» **Assigned task**
Retype, word for word, every line from the one holding "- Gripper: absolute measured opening" through the one holding "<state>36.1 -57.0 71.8" in the entries below, both included, and only those lines.

» **Supplied entries**
=== Begin Enclosure ===

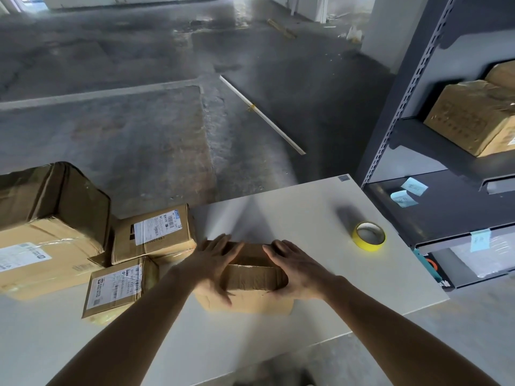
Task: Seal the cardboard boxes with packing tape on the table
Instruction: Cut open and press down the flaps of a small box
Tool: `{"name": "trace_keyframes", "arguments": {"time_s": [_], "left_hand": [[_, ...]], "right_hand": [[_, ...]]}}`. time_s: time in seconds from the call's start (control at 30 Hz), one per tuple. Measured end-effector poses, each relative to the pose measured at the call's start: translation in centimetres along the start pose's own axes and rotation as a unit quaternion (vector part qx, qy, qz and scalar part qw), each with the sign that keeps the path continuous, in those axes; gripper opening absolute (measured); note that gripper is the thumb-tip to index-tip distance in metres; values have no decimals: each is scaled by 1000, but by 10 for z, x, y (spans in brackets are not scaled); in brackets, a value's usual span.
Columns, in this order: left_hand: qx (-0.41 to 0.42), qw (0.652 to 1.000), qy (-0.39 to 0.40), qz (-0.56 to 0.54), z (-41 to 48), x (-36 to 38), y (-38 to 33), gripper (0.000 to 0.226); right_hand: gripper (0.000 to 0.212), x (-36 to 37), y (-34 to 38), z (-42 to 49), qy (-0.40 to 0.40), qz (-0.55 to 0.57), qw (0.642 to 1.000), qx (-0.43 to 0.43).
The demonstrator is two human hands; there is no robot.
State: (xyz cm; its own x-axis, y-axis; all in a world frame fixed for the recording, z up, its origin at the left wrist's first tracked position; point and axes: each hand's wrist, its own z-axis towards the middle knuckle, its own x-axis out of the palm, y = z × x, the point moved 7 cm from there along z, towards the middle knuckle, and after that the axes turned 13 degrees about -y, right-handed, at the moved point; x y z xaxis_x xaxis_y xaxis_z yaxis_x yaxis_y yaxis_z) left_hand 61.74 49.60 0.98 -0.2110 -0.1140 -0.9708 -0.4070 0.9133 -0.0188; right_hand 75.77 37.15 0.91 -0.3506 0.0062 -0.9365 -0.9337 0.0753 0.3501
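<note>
White table (320,316) at lower centre bears the box (252,277), both my hands, left (213,263) and right (296,270), spread flat on its flaps; it seems light, creased, best pressed along the seam, tape (370,235) at right.

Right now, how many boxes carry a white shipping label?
3, all left of the centre box: large box far left, mid-size box behind, flat box nearest the camera. Hidden faces may carry more.

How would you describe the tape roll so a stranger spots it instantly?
Find the white table. On its right side, between the central box and the dark shelving, lies the tape roll. It is the only yellow, ring-shaped thing there.
</note>
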Motion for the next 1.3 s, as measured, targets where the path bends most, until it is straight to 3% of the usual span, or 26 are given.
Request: {"name": "trace_keyframes", "arguments": {"time_s": [0.1,0.3,0.57,0.77,1.0,1.3], "left_hand": [[-21,1000,13,0,-13,-3,16,143],[2,999,-33,-30,-18,-8,10,132],[2,996,-51,-75,-25,-5,16,137],[-87,980,-76,-161,-27,3,33,96],[-140,945,-89,-280,-26,17,50,89],[-29,972,-197,-123,-30,-1,43,61]], "right_hand": [[109,1,-1,1,3,2,1000,9],[115,2,-1,7,-7,-34,999,4],[120,7,35,31,20,-75,997,-5],[120,4,38,31,27,-70,997,-3],[122,5,37,30,40,-68,997,10],[119,2,38,30,29,-73,997,13]]}}
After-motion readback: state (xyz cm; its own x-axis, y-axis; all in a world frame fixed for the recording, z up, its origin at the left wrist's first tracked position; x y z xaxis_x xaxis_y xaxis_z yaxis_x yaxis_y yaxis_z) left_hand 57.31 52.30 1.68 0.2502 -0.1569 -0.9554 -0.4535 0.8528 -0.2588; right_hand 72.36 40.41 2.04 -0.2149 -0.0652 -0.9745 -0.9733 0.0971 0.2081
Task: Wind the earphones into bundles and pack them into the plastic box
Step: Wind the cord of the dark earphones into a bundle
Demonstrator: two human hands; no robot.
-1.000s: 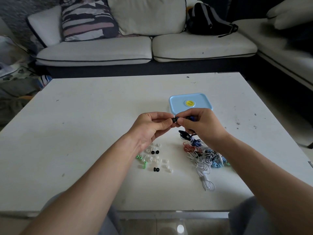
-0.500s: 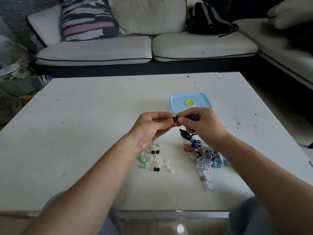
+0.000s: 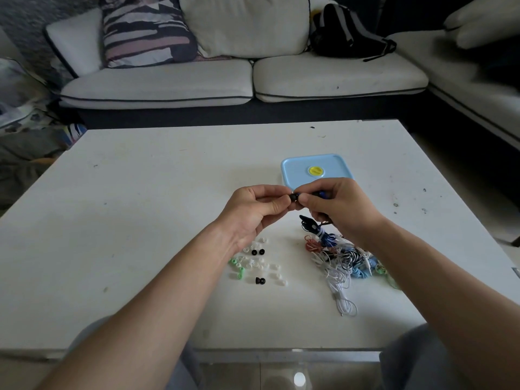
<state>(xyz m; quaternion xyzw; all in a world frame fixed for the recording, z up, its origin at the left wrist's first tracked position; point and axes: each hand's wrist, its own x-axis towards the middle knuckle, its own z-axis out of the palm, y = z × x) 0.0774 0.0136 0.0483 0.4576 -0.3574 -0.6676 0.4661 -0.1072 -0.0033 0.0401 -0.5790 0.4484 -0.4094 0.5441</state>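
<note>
Nothing much is changed: a black earbud (image 3: 294,196) is still pinched by left hand (image 3: 253,211) and right hand (image 3: 342,206), the earphones (image 3: 344,258) are left tangled near the lidded box (image 3: 298,170), so no winding's done.

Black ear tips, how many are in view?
4 ear tips: one pinched between left hand and right hand; two side by side by the left wrist; one alone nearer. Others may hide in the cable pile.

White table (image 3: 140,220): box (image 3: 298,170), ear tips (image 3: 254,263), tangled earphones (image 3: 337,260)
</note>
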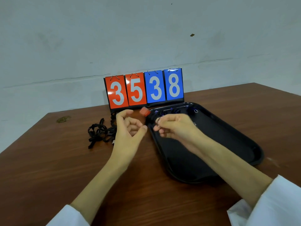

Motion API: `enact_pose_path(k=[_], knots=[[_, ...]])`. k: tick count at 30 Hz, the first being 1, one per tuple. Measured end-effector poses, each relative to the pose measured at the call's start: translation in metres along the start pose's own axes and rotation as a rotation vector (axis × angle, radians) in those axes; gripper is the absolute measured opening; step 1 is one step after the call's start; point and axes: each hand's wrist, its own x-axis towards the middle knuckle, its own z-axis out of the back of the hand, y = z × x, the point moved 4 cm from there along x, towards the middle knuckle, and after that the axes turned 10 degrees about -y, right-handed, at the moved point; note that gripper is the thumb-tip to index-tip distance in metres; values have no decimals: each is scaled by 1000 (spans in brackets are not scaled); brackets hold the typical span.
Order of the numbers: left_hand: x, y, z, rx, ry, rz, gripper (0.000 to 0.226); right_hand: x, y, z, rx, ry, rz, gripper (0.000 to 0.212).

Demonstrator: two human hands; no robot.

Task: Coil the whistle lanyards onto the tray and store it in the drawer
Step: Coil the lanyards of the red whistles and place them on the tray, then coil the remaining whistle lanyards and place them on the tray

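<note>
Over tray (pixel 231 137), lanyard (pixel 151 120) between fingers (pixel 164 119)

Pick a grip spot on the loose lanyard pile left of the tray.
Pinch the strap end jutting from the near-left edge of the lanyard pile, left hand coming from the near side. It lies flat, apart from the tangled loops, so it likely pulls free cleanly.

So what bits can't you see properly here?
- Drawer: outside the head view.
- Held lanyard: mostly covered by fingers of the right hand.
- Left hand: blurred, its grip unclear.
- Coiled lanyards at the far end of the tray: too small, dark on black.
- Loose lanyards: partly behind the left hand.
</note>
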Motion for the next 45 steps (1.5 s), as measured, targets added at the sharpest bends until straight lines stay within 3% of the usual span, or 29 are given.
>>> enact_pose_path(k=[5,10,16,24,27,30,32,34,40,45], knots=[[-3,19,-3,139,23,13,42,19,16,87,-298,-427,156,7],[-1,29,0,228,-40,19,34,26,-9,142,-726,-667,80,8],[0,35,5,279,-96,19,28,30,-20,141,-969,-668,76,14],[0,37,5,286,-111,13,27,24,-12,136,-1044,-676,88,27],[0,37,5,282,-121,11,29,14,4,123,-1030,-706,268,27],[1,38,6,281,-125,11,30,8,14,80,-1028,-490,528,27],[2,37,7,286,-136,-1,30,15,9,48,-1123,-269,545,40],[6,36,14,308,-193,-20,31,26,-1,26,-1226,-151,536,48],[28,50,58,320,-534,112,27,45,-13,15,-1393,-165,518,33],[32,62,68,304,-624,210,25,43,-15,8,-1337,-143,548,28]])
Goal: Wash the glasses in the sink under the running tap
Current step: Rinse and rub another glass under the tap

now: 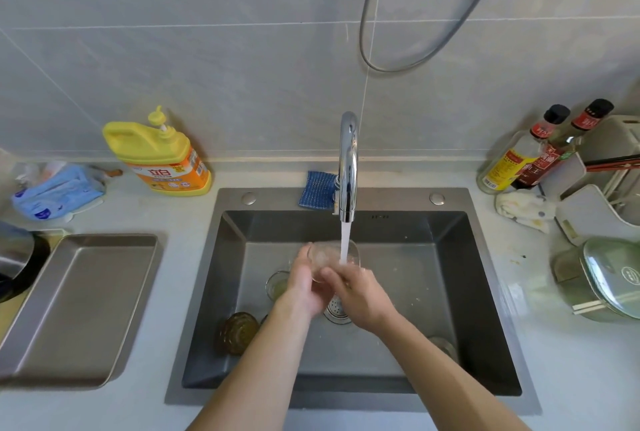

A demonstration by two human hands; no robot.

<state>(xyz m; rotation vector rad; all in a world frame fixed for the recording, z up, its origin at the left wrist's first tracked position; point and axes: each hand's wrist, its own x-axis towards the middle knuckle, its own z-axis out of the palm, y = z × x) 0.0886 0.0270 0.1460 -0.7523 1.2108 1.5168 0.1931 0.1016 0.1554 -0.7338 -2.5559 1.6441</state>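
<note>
both hands meet at the middle of the one sink [450,292]: the left hand [304,287] and the right hand [358,295] curl round one clear glass [325,255], held tilted under the single tap [348,167] in its water stream [345,243]. three more glasses lie on the basin floor: a small clear glass [277,287], an amber glass [239,332] and a third glass [443,345]. one tray [86,292] sits on the counter to the left, and two sauce bottles [530,153] stand to the right.

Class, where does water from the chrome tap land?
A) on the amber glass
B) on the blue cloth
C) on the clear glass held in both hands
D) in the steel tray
C: the white water stream ends at the clear drinking glass gripped by the left hand and right hand.
</note>
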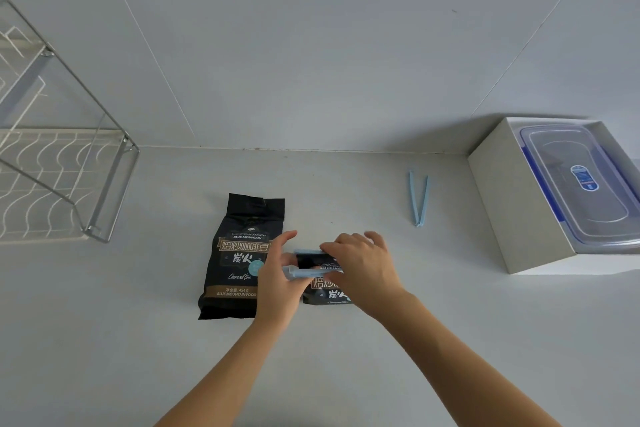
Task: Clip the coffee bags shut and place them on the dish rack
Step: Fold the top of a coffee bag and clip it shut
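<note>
White counter (346, 374), pale wall (311, 45) behind. Held bag (327, 291) between both hands, blue clip (304, 273) across its top. Left hand (277, 277) pinches clip's left end. Right hand (363, 270): fingers curled over clip and bag top. Other bag (239, 253) flat, just beside left hand. Spare clip (419, 201) lies open near box (502, 201). Rack (114, 184) far left.

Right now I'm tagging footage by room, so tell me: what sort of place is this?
Most likely a home kitchen counter. A wire dish rack stands at the left, two coffee bags sit on the pale counter, and a lidded plastic food container lies in a box at the right.
</note>
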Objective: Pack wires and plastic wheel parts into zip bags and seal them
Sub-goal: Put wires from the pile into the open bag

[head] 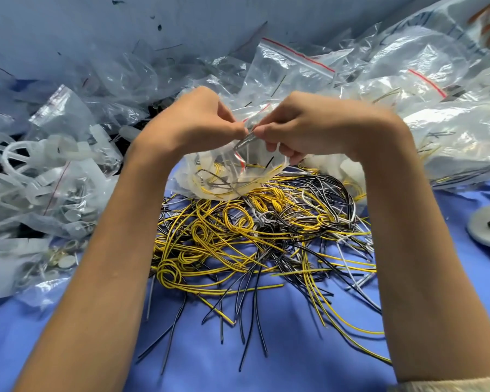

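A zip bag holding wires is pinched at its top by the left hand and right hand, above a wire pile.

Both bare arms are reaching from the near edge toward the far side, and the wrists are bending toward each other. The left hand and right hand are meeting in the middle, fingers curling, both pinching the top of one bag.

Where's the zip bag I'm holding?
In the head view, centre: the zip bag hangs between the left hand and right hand, both pinching its top, above the wire pile.
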### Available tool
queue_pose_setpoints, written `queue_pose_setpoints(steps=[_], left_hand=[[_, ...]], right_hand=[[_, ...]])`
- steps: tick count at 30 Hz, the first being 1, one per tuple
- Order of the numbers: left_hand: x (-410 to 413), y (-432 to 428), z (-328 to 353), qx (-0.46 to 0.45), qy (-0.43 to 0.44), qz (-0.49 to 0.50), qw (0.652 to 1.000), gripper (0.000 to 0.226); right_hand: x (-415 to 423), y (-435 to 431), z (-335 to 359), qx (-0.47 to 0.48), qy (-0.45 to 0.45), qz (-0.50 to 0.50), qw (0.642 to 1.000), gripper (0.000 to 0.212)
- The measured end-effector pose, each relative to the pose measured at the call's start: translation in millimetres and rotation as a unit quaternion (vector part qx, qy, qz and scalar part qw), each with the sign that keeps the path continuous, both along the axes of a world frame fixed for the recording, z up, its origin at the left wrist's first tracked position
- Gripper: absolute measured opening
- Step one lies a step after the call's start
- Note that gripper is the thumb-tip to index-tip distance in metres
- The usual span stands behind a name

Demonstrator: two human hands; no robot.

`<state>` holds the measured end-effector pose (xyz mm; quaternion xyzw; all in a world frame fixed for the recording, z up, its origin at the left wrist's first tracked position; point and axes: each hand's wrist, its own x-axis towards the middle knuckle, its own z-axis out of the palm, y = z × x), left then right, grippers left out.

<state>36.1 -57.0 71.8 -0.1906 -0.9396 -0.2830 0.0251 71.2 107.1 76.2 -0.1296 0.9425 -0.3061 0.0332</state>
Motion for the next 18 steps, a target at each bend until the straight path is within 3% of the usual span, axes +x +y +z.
queue_pose_setpoints(steps=[2,8,18], left_hand=[[2.2,0.3,2.5,0.0,0.016,-0.019,1.0,0.014],[4.6,-0.6,9.2,0.015,0.06,-0.027,0.998,0.035],[11.0,-4.6,16.7,0.048,0.072,-0.029,0.996,0.035]], right_hand=[[-2.4,-7.1,-4.3,0.034,0.012,0.01,0.999,0.032],[-9.2,-30.0,-21.9,0.145,0.087,0.055,0.984,0.026],[-14.8,-39.2,-25.4,0.12,0.181,0.048,0.975,0.028]])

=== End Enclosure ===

» **Exercise solution**
- Gripper: absolute measured opening
- Step one lies a step after the call's start
- Note that gripper is the thumb-tip to index-tip distance in metres
- The usual span stands behind a name

Demonstrator: two human hands; no robot.

`<state>` holds the measured end-effector pose (xyz mm; quaternion xyzw; all in a world frame fixed for the recording, z up, its origin at the left wrist's first tracked position; point and axes: each hand's wrist, its own x-axis towards the middle knuckle, its own z-axis out of the palm, y = z × x), left then right, grippers left out.

<state>36.1 -57.0 71.8 -0.1906 -0.9396 -0.2830 0.0251 71.2 107.1 76.2 -0.1296 0.9425 -0.3061 0.0332</state>

That completes the output for this exercise.